EXERCISE DETAILS => Determine how many lines in the records hold "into", and give that number with nothing added.

EXTRACTED ENTRIES =>
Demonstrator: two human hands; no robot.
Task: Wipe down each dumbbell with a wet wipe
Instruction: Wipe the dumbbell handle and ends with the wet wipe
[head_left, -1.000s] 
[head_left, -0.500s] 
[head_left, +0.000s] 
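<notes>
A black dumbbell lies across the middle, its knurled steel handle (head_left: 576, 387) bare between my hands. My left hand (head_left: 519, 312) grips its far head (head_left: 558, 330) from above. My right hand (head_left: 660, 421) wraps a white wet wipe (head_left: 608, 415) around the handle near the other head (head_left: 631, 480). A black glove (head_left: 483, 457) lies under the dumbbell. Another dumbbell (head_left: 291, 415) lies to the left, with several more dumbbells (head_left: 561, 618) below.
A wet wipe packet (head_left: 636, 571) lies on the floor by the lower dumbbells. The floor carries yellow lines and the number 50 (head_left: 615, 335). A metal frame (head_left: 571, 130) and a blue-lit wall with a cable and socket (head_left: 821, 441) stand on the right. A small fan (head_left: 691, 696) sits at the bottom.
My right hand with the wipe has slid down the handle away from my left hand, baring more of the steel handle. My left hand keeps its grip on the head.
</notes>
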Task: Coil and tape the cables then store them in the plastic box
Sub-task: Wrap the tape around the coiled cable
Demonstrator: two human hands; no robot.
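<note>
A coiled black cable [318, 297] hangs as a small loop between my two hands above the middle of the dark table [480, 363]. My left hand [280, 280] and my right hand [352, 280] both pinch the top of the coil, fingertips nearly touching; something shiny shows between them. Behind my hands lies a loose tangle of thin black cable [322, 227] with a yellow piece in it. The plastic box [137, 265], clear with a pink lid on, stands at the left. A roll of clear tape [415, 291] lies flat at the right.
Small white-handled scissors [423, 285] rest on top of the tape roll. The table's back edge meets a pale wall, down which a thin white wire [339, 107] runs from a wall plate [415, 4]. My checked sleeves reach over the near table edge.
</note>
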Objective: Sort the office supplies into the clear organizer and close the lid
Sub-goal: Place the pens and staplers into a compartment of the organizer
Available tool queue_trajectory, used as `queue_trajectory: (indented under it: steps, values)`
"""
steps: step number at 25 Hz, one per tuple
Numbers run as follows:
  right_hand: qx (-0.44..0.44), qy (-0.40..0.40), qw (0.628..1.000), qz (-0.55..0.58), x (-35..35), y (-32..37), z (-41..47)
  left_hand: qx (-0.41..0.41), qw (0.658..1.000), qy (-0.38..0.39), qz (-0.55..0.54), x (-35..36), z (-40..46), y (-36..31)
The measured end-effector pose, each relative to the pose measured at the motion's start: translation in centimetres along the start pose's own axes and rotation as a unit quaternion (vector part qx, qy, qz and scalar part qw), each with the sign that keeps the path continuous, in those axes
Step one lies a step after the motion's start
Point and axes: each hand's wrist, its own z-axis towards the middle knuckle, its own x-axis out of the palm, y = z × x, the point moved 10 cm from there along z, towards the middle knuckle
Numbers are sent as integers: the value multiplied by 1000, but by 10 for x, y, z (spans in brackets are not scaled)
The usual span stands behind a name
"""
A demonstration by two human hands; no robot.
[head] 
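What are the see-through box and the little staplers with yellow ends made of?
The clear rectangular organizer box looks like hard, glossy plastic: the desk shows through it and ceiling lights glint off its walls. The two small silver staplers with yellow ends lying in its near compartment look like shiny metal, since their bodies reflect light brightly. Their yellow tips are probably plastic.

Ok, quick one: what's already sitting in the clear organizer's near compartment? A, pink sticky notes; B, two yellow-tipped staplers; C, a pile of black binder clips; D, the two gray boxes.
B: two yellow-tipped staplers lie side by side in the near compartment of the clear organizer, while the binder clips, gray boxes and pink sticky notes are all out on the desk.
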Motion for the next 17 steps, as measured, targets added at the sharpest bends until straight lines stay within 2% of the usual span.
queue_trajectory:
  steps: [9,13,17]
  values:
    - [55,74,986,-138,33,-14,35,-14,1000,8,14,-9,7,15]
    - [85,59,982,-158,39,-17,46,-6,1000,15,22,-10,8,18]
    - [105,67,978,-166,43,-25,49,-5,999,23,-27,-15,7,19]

EXERCISE ANSWER => 2